Protesters gathered outside the Metropolitan Detention Center in downtown Los Angeles, facing down federal officers who deployed tear gas and pepper balls from the building’s rooftop. The confrontation—part of a nationwide “National Shutdown” on January 30-31—shows how detention tactics work that movements have used for decades, with varying degrees of success.

The action combined five distinct approaches that appear repeatedly throughout American protest history. These include staying put even when police use force, regrouping after dispersal to escalate pressure, bringing together different groups of people, connecting local problems to what’s happening nationwide, and deliberately getting authorities to use force where people can see it against peaceful demonstrators.

The Occupation That Wouldn’t Disperse

Thousands demonstrated at City Hall and Grand Park on Friday, January 30. Students carried signs reading “ICE out of L.A.” alongside families and workers calling for investigations into recent deaths during immigration raids in Minneapolis. When hundreds relocated to the Metropolitan Detention Center—a facility holding immigrants awaiting deportation—the confrontation intensified.

Around 5:45 p.m., approximately 200 demonstrators remained outside after police issued dispersal orders. They extended across Alameda Street, some positioning themselves between federal authorities and the entrance. This blocked people from getting in and out of the building.

Federal authorities responded by declaring the gathering illegal. From the rooftop, officers deployed weapons like tear gas and rubber bullets. At least five rounds of chemical irritants created large clouds of green and yellow gas. Sound cannons added disorienting high-frequency noise to the mix.
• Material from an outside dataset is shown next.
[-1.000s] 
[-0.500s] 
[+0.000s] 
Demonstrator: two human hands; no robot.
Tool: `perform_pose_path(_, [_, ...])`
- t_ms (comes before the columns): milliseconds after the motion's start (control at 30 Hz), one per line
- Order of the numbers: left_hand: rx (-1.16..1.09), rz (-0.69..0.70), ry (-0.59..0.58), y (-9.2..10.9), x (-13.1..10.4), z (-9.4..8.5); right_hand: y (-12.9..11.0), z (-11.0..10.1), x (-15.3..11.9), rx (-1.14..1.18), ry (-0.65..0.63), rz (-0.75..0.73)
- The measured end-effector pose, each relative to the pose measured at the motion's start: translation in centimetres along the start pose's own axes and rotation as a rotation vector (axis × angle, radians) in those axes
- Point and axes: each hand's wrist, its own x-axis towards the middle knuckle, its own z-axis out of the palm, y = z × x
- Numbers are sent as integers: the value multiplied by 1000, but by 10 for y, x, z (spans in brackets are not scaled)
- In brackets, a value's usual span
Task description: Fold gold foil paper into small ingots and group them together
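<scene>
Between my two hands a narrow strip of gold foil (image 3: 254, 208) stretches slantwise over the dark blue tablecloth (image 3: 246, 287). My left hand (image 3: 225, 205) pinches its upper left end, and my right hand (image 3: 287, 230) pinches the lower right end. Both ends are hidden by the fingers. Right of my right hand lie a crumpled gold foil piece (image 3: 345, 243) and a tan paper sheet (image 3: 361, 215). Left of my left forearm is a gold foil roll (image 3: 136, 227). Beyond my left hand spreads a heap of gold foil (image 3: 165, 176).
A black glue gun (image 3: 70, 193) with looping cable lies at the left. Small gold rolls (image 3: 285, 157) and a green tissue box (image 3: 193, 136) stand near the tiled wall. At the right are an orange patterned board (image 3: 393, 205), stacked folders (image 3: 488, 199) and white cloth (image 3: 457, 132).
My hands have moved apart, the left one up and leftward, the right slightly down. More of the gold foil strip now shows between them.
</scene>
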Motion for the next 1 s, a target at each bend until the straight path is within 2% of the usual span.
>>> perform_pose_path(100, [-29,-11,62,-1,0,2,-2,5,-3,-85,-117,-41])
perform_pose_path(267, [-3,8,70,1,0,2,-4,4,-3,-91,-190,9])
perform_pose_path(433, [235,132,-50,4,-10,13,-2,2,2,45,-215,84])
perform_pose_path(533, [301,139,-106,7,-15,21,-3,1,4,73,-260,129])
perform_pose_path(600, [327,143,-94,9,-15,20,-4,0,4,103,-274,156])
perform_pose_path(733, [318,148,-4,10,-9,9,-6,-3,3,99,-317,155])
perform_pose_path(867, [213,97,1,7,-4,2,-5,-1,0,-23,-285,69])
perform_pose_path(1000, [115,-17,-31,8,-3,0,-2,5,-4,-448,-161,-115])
Yamilet Segundo, a 19-year-old protester, described the scene: “I told my friends we should come out after school to use our voice, but I wasn’t expecting to see this. It’s sad to see that it reached this point.”

Despite the chemical weapons, 200 to 400 demonstrators stayed. That’s the tactic—maintaining physical presence even when authorities respond with force. It’s a deliberate choice with roots in the Birmingham campaign of 1963, when civil rights activists under Dr. Martin Luther King Jr.’s leadership filled Birmingham jails to demonstrate the movement’s ability to keep going despite crackdowns.

The next day, hundreds returned. Authorities deployed more tear gas after 9 p.m. on January 31 when crowds gathered again on Alameda Street. Police reported that demonstrators threw “bottles, rocks and industrial size fireworks”—claims organizers disputed. By the end of the weekend, LAPD reported eight arrests on January 30 and approximately 51 total people detained or cited across both days.

Who Built This Coalition

The protests didn’t emerge from a single organization. They represented a coalition spanning students, labor unions, immigrant communities, and allies across multiple racial and ethnic groups.

Students provided organizing support. Walkouts occurred at numerous Los Angeles Unified School District campuses as well as UCLA, USC, and Cal State L.A. Hart LippSmith, a junior at Sequoyah School in Pasadena, explained the rationale while holding a megaphone: “There are times when protesting is more necessary than going to the classroom.”

Labor union participation brought in construction workers, service industry employees, and public sector union members who recognized that immigration enforcement disrupted their industries and threatened workers’ safety. The involvement of organized labor linked immigrant confinement to workplace concerns. This positioned the system as a tool for worker exploitation rather than solely as immigration policy.

Community members with direct experience of immigration enforcement brought lived experience. Irene Alvarez, holding a sign reading “End ICE Brutality,” articulated this perspective: “I’m standing in solidarity with everything that’s going on in the world, standing here for my immigrant parents, standing here for my immigrant neighbors that came from nothing to something, that came for a better life. What’s this better life that we’re dealing with?”

Movements that encompass broad coalitions and employ multiple simultaneous tactics tend to achieve greater political impact than movements relying on narrow bases or single approaches.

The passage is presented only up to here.